Informa the industry analyst for telecoms, has just reported on 29 Nov that the mobile telecoms industry has reached the 3.3 billion subscription level. As the planet's population is 6.6 billion, this means that there is a mobile phone subscrption for half the planet, as reported by Total Telecom.
UDATE Dec 10 2008 - I've just published my annual statistical review about the overall size of the mobile industry for end-of-year 2008. All new numbers so if you are interested in the "big picture", you may want to read this blog entitled Trillion with a T: Newest Giant Industry is Mobile
NOTE - that blog covers all of the topics in this, older blog posting, so unless you want to read about the history of mobile, I suggest you hop over to the newer blog where the current numbers are discussed.
A few observations - note the speed of subcriber growth is NOT SLOWING DOWN. We were at 2.7 billion subscribers at the end of 2006. Many of the pundits and experts who don't really understand mobile telecoms, looked at the industry last year and promised this year the growth would slow down. It didn't. The growth in fact accelerated.
Secondly, a subscription count is not a count of mobile phone users. As we've said here many times before, there is an increasing number of multiple subscriptions in the world (more than 28% of all phone owners have two or more subscriptions by earlier Informa numbers released this year). A good indicator of that is Informa's latest count that now we have 59 countries where mobile phone density exceeds the human population (per capita mobile phones more than 100%). So out of the 3.3 billion subscriptions, how many different people actually own one or more phone subscriptions, that number is about 2.55 billion now at the end of 2007.

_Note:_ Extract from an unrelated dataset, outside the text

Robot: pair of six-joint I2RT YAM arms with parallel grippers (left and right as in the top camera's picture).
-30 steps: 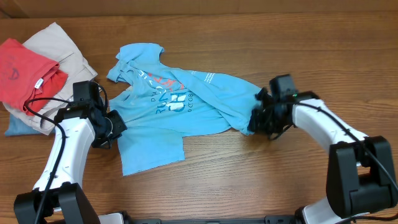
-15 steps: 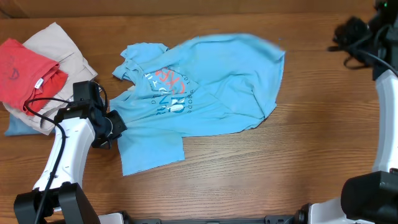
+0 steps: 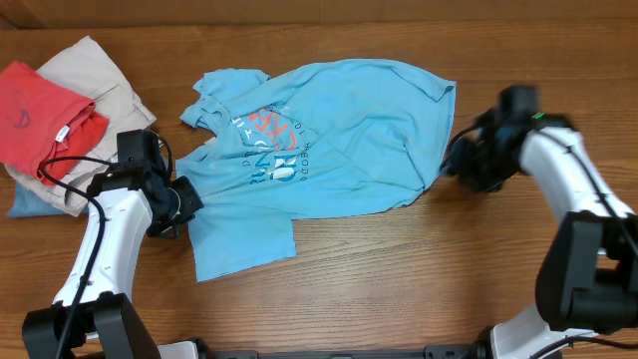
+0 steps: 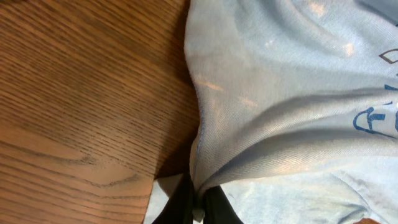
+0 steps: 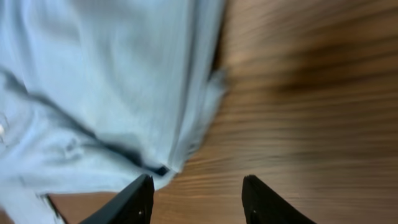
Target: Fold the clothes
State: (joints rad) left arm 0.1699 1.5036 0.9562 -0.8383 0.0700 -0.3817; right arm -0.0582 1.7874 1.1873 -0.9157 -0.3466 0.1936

Still amazing numbers compared to other technologies such as the 1.5 billion people who own a credit card or TV set, the approx 1.3 billion who now have an internet connection etc. If you would like to read an analysis of comparisons of the various technologies, check out our blog from about a year ago.
Mobile / commodity based computing is where is everything is happening - to state the obvious.
The question is: will this encourage innovation in UI and usability? Will market leaders invest capital into R&D. Sadly user feedback is simply interpreted as "more features + lower price = coolness".
Or will phones remain like PCs - disposable objects made with little regard to * how * we would like to stay in touch?
Btw, have you thought of adding PDF versions of your posts (text body only)?